Materials provided
-=-=-=-=-

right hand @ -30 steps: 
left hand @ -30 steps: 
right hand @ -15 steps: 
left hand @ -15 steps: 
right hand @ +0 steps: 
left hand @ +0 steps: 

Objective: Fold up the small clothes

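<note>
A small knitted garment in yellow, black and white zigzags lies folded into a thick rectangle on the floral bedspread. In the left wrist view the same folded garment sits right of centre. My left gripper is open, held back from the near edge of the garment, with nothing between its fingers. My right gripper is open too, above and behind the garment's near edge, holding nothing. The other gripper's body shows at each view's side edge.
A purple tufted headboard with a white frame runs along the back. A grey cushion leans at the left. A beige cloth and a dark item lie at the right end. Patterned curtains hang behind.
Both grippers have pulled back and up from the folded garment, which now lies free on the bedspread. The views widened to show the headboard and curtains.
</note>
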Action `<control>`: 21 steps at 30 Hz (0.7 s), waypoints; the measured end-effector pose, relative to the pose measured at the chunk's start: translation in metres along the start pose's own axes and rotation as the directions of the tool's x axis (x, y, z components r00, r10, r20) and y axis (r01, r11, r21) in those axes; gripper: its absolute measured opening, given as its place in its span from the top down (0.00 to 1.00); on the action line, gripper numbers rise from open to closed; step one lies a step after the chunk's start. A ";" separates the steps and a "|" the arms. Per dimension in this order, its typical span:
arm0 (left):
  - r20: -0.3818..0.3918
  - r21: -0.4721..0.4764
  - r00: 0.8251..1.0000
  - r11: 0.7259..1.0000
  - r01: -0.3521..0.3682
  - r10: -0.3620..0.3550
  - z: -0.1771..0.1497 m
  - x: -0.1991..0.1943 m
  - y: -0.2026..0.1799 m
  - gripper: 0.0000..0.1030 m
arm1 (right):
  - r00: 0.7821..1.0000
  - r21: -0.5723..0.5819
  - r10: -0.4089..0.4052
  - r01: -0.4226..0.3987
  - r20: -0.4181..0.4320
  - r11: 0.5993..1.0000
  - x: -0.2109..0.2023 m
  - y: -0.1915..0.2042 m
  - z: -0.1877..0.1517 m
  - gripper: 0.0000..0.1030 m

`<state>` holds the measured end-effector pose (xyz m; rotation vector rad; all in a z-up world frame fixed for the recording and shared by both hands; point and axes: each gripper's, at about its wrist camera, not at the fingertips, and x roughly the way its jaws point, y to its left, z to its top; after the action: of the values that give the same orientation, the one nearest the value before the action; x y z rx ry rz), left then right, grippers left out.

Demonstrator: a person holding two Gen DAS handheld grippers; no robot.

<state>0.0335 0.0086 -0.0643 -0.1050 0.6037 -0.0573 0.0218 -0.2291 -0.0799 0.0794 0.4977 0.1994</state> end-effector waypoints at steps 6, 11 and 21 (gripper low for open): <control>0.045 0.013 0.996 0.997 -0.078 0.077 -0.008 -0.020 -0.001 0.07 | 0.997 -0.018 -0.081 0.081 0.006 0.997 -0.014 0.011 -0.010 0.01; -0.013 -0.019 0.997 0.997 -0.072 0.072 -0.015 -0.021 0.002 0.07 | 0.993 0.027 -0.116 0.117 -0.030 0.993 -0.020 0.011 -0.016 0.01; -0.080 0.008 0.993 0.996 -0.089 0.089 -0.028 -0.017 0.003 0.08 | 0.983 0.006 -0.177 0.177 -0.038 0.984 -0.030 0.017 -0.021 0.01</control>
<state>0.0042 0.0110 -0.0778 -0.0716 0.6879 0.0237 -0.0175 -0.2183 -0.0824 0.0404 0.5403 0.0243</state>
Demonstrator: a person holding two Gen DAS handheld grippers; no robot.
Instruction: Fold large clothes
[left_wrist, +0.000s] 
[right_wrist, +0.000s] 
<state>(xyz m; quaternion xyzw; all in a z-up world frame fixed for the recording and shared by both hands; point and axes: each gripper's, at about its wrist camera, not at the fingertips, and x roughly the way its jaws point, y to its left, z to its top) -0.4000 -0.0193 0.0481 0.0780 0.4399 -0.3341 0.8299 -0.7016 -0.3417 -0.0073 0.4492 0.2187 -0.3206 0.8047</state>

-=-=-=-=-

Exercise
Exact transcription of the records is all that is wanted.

Solution below
right hand @ -30 steps: 
left hand @ -30 steps: 
right hand @ -15 steps: 
left hand @ -15 steps: 
right hand @ +0 steps: 
left hand @ +0 steps: 

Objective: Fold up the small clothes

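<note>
A small knitted garment in yellow, black and white zigzags lies folded into a thick rectangle on the floral bedspread. In the left wrist view the same folded garment sits right of centre. My left gripper is open, held back from the near edge of the garment, with nothing between its fingers. My right gripper is open too, above and behind the garment's near edge, holding nothing. The other gripper's body shows at each view's side edge.
A purple tufted headboard with a white frame runs along the back. A grey cushion leans at the left. A beige cloth and a dark item lie at the right end. Patterned curtains hang behind.
Both grippers have pulled back and up from the folded garment, which now lies free on the bedspread. The views widened to show the headboard and curtains.
</note>
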Action `<control>`: 21 steps at 30 Hz (0.7 s), waypoints; the measured end-effector pose, relative to the pose measured at the chunk's start: translation in metres along the start pose's own axes and rotation as the directions of the tool's x axis (x, y, z components r00, r10, r20) and y axis (r01, r11, r21) in those axes; gripper: its absolute measured opening, given as its place in its span from the top down (0.00 to 1.00); on the action line, gripper numbers rise from open to closed; step one lies a step after the chunk's start. A ";" separates the steps and a "|" the arms. Per dimension in this order, its typical span:
arm0 (left):
  - r20: -0.3818..0.3918
  - r21: -0.4721..0.4764
  - r00: 0.8251..1.0000
  - r11: 0.7259..1.0000
  - r01: -0.3521..0.3682
  - r10: -0.3620..0.3550
  - z: -0.1771..0.1497 m
  - x: -0.1991..0.1943 m
  - y: -0.2026..0.1799 m
  - gripper: 0.0000..0.1030 m
arm1 (right):
  - r00: 0.7821..1.0000
  - r21: -0.5723..0.5819
  - r10: -0.4089..0.4052
  - r01: -0.4226..0.3987
  - r20: -0.4181..0.4320
  - r11: 0.5993..1.0000
  - x: -0.2109..0.2023 m
  - y: -0.1915..0.2042 m
  - z: -0.1877..0.1517 m
  - gripper: 0.0000..0.1030 m

`<state>` holds the measured end-effector pose (xyz m; rotation vector rad; all in a z-up world frame fixed for the recording and shared by both hands; point and axes: each gripper's, at about its wrist camera, not at the fingertips, and x roughly the way its jaws point, y to its left, z to its top; after the action: of the values that give the same orientation, the one nearest the value before the action; x y z rx ry rz), left then right, grippers left out.

Demonstrator: a person holding two Gen DAS handheld grippers; no robot.

<state>0.0335 0.0086 -0.0643 -0.1050 0.6037 -0.0573 0.0218 -0.2291 -0.0799 0.0794 0.4977 0.1994</state> end-effector waypoints at steps 6, 11 and 21 (gripper low for open): <control>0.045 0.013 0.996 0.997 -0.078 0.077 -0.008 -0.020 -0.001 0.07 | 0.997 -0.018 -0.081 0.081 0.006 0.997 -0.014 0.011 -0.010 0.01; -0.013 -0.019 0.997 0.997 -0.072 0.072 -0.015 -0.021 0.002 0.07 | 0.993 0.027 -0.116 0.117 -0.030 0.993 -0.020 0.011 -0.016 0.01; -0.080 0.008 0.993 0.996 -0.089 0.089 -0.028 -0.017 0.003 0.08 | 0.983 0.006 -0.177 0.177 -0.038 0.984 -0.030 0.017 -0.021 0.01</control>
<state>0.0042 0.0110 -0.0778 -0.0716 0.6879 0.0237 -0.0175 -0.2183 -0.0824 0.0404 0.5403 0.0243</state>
Demonstrator: a person holding two Gen DAS handheld grippers; no robot.
Instruction: Fold large clothes
[left_wrist, +0.000s] 
[right_wrist, +0.000s] 
<state>(xyz m; quaternion xyzw; all in a z-up world frame fixed for the recording and shared by both hands; point and axes: each gripper's, at about its wrist camera, not at the fingertips, and x roughly the way its jaws point, y to its left, z to its top) -0.4000 -0.0193 0.0481 0.0780 0.4399 -0.3341 0.8299 -0.7016 -0.3417 -0.0073 0.4492 0.2187 -0.3206 0.8047</state>

With this, the answer is finished.